* _Task brief_: Your answer should be a single number, the count of lines in the material with the string "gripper".

* _Source material_:

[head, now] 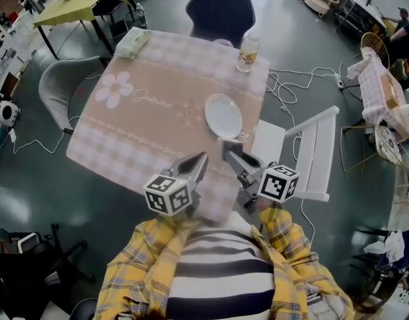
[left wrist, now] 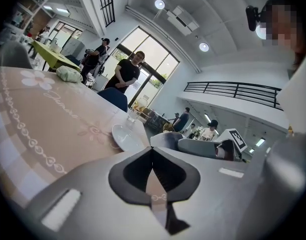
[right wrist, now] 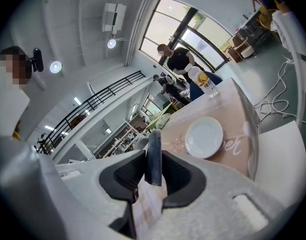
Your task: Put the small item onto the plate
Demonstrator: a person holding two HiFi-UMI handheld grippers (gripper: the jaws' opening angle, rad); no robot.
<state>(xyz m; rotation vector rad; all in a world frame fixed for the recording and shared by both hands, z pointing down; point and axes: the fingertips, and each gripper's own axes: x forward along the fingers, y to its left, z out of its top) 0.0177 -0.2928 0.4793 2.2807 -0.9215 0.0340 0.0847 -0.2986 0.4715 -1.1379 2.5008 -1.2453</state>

* _Response to this exercise_: 2